Are we seeing shades of 2008 market crash as WSJ says “More Subprime Borrowers Are Missing Loan Payments”? Bottom line: “Borrowers with limited or troubled credit histories are AGAIN defaulting on credit cards, car loans, etc.


This time, subprime personal loans (& not necessarily subprime home purchase loans) are a growing worry. In fact, “delinquencies on subprime car loans & leases hit a record in February, based on Equifax’s tracking that goes back to 2007.” Concluded the newspaper: It is a sign that the healthiest consumer lending environment on record in the US is coming to an end.”
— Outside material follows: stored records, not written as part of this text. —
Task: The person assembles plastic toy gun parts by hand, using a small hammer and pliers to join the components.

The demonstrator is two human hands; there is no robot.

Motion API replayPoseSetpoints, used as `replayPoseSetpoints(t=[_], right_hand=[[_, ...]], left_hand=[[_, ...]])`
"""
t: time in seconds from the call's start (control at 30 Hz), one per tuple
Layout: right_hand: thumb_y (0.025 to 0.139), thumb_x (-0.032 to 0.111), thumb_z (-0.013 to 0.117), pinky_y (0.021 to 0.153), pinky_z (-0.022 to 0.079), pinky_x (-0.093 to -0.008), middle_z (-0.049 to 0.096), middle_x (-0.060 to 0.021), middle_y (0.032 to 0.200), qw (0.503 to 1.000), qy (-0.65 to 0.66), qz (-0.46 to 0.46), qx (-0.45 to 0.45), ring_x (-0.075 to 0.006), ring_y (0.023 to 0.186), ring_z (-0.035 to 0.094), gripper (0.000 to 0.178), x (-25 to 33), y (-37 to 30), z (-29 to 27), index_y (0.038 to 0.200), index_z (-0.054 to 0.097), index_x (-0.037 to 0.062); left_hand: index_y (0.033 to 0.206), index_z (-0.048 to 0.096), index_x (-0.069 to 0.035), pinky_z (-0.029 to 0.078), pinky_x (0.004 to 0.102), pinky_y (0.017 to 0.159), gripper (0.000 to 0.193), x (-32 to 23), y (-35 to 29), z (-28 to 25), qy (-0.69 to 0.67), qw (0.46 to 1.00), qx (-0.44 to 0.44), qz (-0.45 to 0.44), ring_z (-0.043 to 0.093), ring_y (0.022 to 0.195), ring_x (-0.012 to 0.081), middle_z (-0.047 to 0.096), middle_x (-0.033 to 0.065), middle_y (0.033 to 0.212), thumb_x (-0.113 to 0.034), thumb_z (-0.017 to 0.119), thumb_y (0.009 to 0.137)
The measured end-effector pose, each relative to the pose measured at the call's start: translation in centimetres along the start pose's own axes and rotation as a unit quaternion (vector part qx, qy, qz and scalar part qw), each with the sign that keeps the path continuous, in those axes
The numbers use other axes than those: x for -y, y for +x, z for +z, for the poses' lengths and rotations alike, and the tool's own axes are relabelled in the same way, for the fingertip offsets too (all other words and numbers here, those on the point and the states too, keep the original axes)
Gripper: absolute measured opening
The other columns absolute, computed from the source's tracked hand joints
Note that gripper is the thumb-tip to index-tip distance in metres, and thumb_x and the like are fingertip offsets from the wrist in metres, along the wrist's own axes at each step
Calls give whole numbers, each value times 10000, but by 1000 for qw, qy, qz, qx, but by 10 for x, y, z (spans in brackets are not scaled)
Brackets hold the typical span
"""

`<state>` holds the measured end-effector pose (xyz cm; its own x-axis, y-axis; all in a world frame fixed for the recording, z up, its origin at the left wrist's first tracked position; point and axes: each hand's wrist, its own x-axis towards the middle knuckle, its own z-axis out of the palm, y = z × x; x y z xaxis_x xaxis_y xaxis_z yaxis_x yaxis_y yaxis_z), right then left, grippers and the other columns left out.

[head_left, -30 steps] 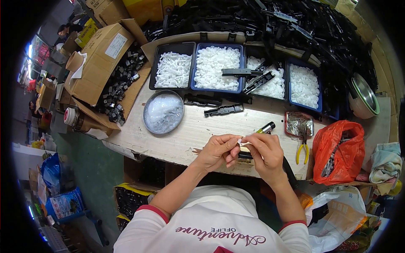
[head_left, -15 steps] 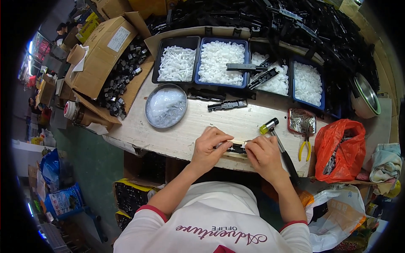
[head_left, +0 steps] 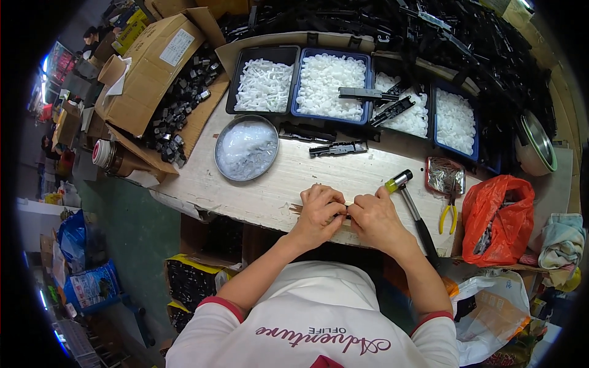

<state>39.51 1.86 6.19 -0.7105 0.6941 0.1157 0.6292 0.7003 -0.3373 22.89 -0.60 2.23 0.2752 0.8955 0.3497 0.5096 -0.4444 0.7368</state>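
Close together at the table's near edge, my left hand [head_left: 321,214] and my right hand [head_left: 378,222] both grip a small black plastic part [head_left: 348,211]. Most of that part is hidden behind my curled fingers. To the right of my right hand lies a hammer [head_left: 412,205] with a yellow-and-black head and a dark handle. Beyond my hands a black slotted plastic assembly [head_left: 338,149] rests on the table, with another dark assembly [head_left: 308,132] behind it. A round metal dish [head_left: 246,148] of clear, shiny small pieces stands at the left.
Trays of white plastic pieces [head_left: 331,86] line the back, with black assemblies lying across them. A carton of black blocks [head_left: 147,80] stands left. At the right are a box of metal pieces [head_left: 444,175], yellow-handled pliers [head_left: 448,218] and a red plastic bag [head_left: 498,218].
My hands have drawn together over the black part, covering most of it. My right hand has shifted left relative to the table. The view has also moved slightly.
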Motion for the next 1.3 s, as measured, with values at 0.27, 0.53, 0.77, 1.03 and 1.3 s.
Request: replayPoseSetpoints(t=[0.27, 0.53, 0.77, 1.03, 1.3], right_hand=[[730, 64, 608, 680, 356, -336, 541, -65, 713, 984, 91, 91, -122, -209, 670, 523, 43, -24, -24, -23, 770, 596, 53], [838, 140, 535, 700, 437, -299, 589, -127, 865, 778, -150, 459, -401, -247, 761, 566, 172, -130, -188, -87, 905, 599, -5], [840, 258, 500, 813, 364, -519, 513, -153, 1103, 777, -283, 555, -91, -319, 1052, 455, 361, -175, -234, -69, 1149, 497, 70], [840, 250, 453, 812, 398, -465, 586, -199, 1025, 776, -121, 606, -130, -382, 947, 546, 373, -188, -217, -80, 1160, 479, 60], [812, 143, 486, 744, 439, -416, 613, -189, 943, 740, -105, 596, -292, -354, 871, 588, 264, -230, -217, -57, 1059, 531, 61]], left_hand=[[770, 604, -87, 252, 341, 796, 121, -5, 7, -1, 25, 998, 29, -42, 429, 896, 200, 514, 15, 859, -59, 651, 662], [842, 627, -104, 258, 364, 780, 184, -2, 8, -1, 79, 996, 47, 10, 426, 877, 202, 489, 27, 866, -112, 682, 667], [799, 608, -105, 268, 381, 771, 121, -1, 10, -3, 98, 990, 81, 67, 428, 888, 206, 464, 26, 856, -112, 661, 691], [732, 590, -93, 356, 392, 614, 77, 54, 64, -41, 196, 968, -114, 107, 486, 709, 265, 522, 84, 733, -130, 632, 679], [931, 615, -47, 463, 421, 707, 290, 134, 157, -121, 386, 893, -122, -198, 570, 846, 347, 581, 172, 898, -180, 677, 680]])
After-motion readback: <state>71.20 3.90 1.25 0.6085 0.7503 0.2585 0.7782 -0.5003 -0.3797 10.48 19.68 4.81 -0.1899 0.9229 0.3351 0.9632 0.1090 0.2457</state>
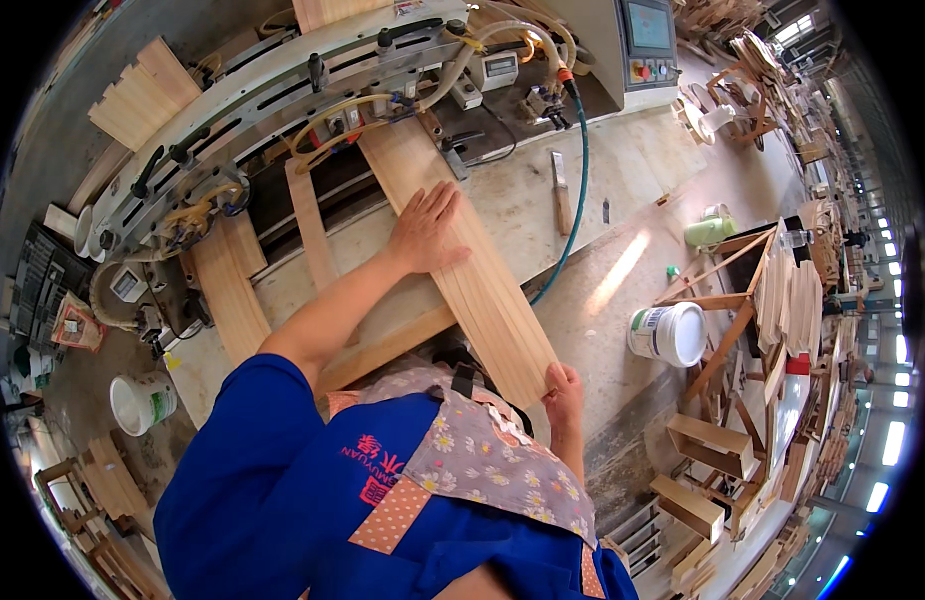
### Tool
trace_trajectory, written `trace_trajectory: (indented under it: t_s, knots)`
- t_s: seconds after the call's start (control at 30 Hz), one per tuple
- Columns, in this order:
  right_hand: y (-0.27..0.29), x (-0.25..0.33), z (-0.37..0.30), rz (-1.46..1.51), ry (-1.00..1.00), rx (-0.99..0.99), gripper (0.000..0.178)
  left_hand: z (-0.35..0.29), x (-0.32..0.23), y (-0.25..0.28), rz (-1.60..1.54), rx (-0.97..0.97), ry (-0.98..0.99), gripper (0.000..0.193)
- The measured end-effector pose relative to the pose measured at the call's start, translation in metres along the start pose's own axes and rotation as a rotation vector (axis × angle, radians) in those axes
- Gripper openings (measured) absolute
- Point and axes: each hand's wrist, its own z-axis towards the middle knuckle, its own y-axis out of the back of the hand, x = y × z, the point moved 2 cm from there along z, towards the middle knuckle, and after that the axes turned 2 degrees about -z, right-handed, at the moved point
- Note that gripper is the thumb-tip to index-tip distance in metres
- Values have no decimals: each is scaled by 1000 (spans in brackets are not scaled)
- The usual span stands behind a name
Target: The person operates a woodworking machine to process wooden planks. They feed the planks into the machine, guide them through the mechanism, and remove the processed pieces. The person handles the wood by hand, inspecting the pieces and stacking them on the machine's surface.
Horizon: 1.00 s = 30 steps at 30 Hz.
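Observation:
A long pale wooden board slants from the machine down to my body. Its far end sits under the machine's front bar. My left hand lies flat on the board's upper face, fingers stretched out. At the near right corner, my right hand grips the board's edge with fingers closed. A narrow wooden strip and another wide board lie to the left of the held board, their far ends at the machine.
A control panel stands at the back right. A teal hose hangs down to the worktable, where a flat tool lies. White buckets stand on both sides. Wooden frames and stacked boards fill the right.

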Motion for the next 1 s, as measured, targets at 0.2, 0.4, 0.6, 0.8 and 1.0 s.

You think? As in the 2008 fiasco, the GOVERNMENT is identified as a major problem-creator. Says the WSJ: “Many people, incl those with less-than-perfect credit, paid off debts & built up savings during the pandemic … [thanks to] … the government’s response, including stimulus payments and child tax credits … BUT now many of those [over-generous?] benefits have run out. Subprime borrowers, who sometimes have lower incomes or less savings, are being hit hard. Inflation, running near its highest point in 4 decades, is also forcing many households to choose between paying for essentials and paying their monthly loans.” It’s a perfect storm, then, depicted by the WSJ, and it is eerily similar to similar stories in the paper I read during 2007 about the subprime real estate mortgage bubble leading up to the 2008 market crash. Jus’ sayin.